• **Work to complete**
Working from the entries below, give again each line from the first through the one containing "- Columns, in", exactly and with nothing else.

[Data excerpts]
--- START ---

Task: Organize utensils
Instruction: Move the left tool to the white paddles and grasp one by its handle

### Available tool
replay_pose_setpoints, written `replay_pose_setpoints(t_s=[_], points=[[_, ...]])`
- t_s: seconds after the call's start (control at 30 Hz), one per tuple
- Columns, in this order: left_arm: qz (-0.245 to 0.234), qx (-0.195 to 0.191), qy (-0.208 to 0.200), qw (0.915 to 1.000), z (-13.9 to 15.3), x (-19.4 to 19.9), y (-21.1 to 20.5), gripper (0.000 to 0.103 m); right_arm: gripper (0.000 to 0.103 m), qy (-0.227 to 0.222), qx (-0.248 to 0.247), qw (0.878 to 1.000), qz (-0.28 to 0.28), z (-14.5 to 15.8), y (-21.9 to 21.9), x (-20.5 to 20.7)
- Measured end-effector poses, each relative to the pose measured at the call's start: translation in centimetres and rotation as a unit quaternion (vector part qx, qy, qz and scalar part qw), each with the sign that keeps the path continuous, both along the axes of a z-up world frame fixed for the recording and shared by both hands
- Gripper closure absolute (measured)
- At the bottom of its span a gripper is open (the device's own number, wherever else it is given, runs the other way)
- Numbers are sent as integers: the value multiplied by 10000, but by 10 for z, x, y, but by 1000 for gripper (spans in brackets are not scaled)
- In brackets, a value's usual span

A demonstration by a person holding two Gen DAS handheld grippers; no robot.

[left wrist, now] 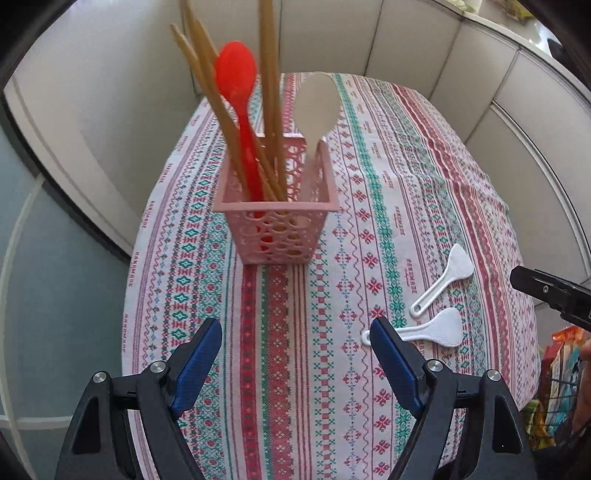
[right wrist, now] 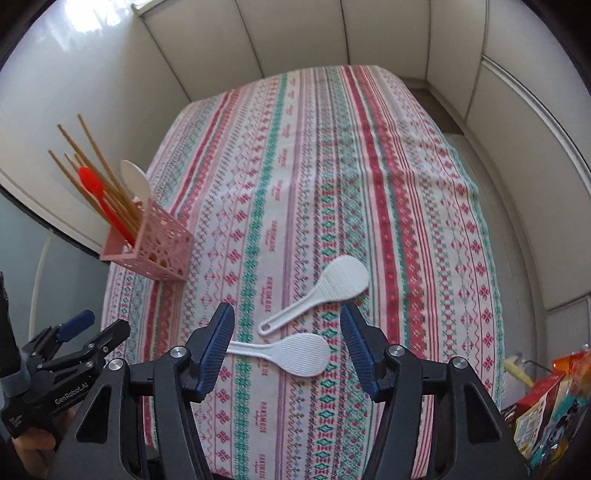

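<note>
A pink lattice basket (left wrist: 277,236) (right wrist: 155,251) stands on the patterned tablecloth and holds several wooden chopsticks (left wrist: 207,74) (right wrist: 92,166), a red spoon (left wrist: 236,74) (right wrist: 92,184) and a white spoon (left wrist: 317,103) (right wrist: 136,177). Two white rice paddles lie flat on the cloth: the far one (left wrist: 447,277) (right wrist: 332,288) and the near one (left wrist: 436,330) (right wrist: 295,354). My left gripper (left wrist: 295,332) (right wrist: 94,326) hovers open in front of the basket, nothing between its fingers. My right gripper (right wrist: 288,317) is open above the paddles, with the near paddle's handle below its left finger (right wrist: 218,343).
The tablecloth (right wrist: 424,221) covers a table set against pale wall panels (right wrist: 295,33). Colourful packages (right wrist: 546,402) (left wrist: 561,369) sit off the table's right edge. The right gripper's tip (left wrist: 546,291) shows at the right of the left wrist view.
</note>
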State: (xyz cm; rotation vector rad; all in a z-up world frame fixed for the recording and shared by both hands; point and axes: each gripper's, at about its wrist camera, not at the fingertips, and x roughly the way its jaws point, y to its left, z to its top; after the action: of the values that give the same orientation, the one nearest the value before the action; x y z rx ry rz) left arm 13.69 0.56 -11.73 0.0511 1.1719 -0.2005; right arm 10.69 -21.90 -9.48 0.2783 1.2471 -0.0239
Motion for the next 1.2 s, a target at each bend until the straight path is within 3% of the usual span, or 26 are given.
replay_pose_setpoints(t_s=[0.13, 0.27, 0.4, 0.53, 0.8, 0.9, 0.97, 1.1, 1.2], points=[[-486, 93, 123, 9987, -12, -4, -28, 19, 41, 341, -44, 9992, -223, -20, -28, -7], [-1414, 249, 203, 9894, -28, -11, -68, 19, 41, 483, -56, 9981, -365, -29, -50, -13], [-2393, 493, 142, 9696, -47, -19, -104, 20, 41, 546, 40, 9978, -375, -33, -64, -18], [-3290, 717, -15, 9416, -61, -27, -132, 28, 41, 563, 87, 9975, -409, -35, -75, -22], [-4015, 806, 155, 9122, -74, -31, -171, 30, 41, 591, 268, 9962, -576, -38, -96, -25], [-4099, 887, 117, 9078, -78, -32, -179, 32, 41, 583, 306, 9962, -575, -39, -100, -26], [-4095, 784, 194, 9087, -77, -30, -182, 45, 41, 574, 316, 9963, -556, -38, -101, -27], [-3927, 644, 283, 9170, -78, -28, -182, 49, 41, 601, 299, 9961, -576, -40, -106, -28], [-3531, 412, 417, 9337, -77, -23, -176, 49, 41, 601, 342, 9954, -666, -40, -111, -28]])
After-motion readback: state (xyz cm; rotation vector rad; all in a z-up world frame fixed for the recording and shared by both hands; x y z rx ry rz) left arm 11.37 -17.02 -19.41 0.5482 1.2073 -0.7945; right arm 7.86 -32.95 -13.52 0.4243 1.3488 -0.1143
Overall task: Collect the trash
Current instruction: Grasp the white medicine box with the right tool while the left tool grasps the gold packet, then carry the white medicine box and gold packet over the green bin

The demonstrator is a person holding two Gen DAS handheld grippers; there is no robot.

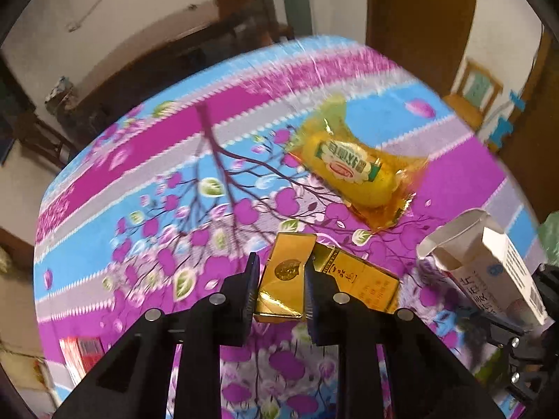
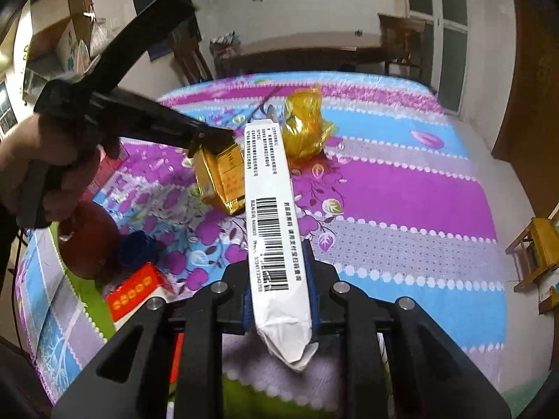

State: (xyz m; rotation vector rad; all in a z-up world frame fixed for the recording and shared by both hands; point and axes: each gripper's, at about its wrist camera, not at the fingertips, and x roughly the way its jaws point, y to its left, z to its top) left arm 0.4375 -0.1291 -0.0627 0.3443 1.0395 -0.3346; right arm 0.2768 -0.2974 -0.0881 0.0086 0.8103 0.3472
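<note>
Gold cigarette box (image 1: 284,276) clamped by left gripper (image 1: 279,276) (lid flipped open) | right gripper (image 2: 279,293) clamped on white carton (image 2: 276,244) | yellow wrapper (image 1: 353,171) lies on bedsheet (image 1: 157,160)

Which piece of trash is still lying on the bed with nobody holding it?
The yellow crinkly plastic wrapper. The gold box and white carton are each pinched in jaws.

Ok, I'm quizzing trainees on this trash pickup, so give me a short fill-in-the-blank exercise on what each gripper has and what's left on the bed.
1. The left gripper is shut on a ____-coloured box.
2. The white carton in the right gripper shows a printed ____.
3. The yellow snack packet lies loose on the flowered ____.

Missing words: gold; barcode; bedsheet
</note>
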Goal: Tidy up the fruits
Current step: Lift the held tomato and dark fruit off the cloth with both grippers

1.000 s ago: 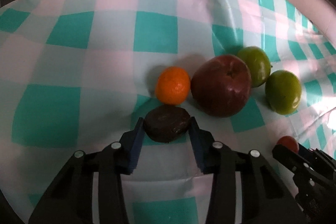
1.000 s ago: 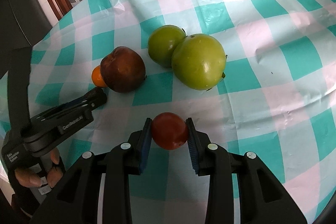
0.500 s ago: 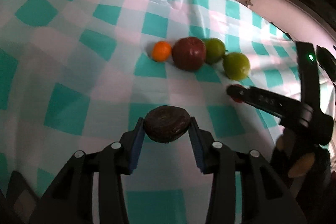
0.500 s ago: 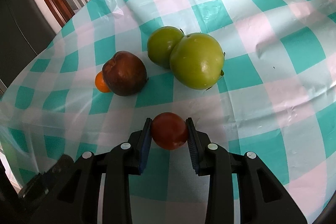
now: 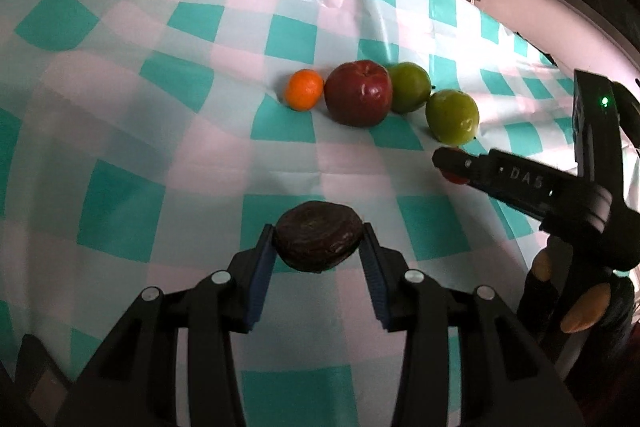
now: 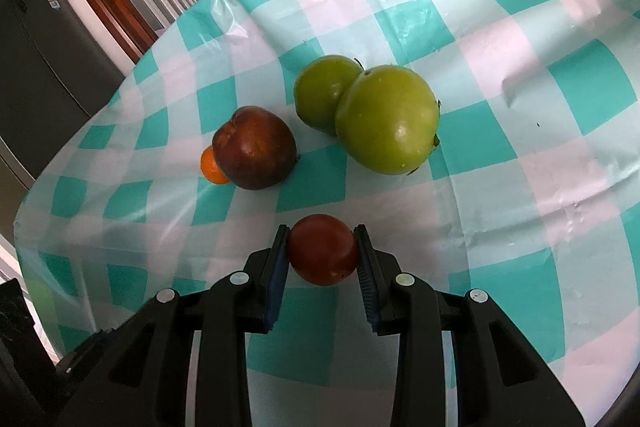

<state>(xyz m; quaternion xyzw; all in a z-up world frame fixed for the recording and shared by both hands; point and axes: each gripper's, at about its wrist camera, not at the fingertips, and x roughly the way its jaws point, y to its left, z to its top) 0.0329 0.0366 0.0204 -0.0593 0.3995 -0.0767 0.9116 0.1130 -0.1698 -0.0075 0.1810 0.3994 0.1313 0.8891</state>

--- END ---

• **The completed task**
Task: Organize utensils
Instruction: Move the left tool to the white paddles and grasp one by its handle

### Available tool
replay_pose_setpoints, written `replay_pose_setpoints(t_s=[_], points=[[_, ...]])`
- t_s: seconds after the call's start (control at 30 Hz), one per tuple
- Columns, in this order: left_arm: qz (-0.245 to 0.234), qx (-0.195 to 0.191), qy (-0.208 to 0.200), qw (0.915 to 1.000), z (-13.9 to 15.3), x (-19.4 to 19.9), y (-21.1 to 20.5), gripper (0.000 to 0.103 m); right_arm: gripper (0.000 to 0.103 m), qy (-0.227 to 0.222), qx (-0.248 to 0.247), qw (0.878 to 1.000), qz (-0.28 to 0.28), z (-14.5 to 15.8), y (-21.9 to 21.9), x (-20.5 to 20.7)

With this, the answer is done.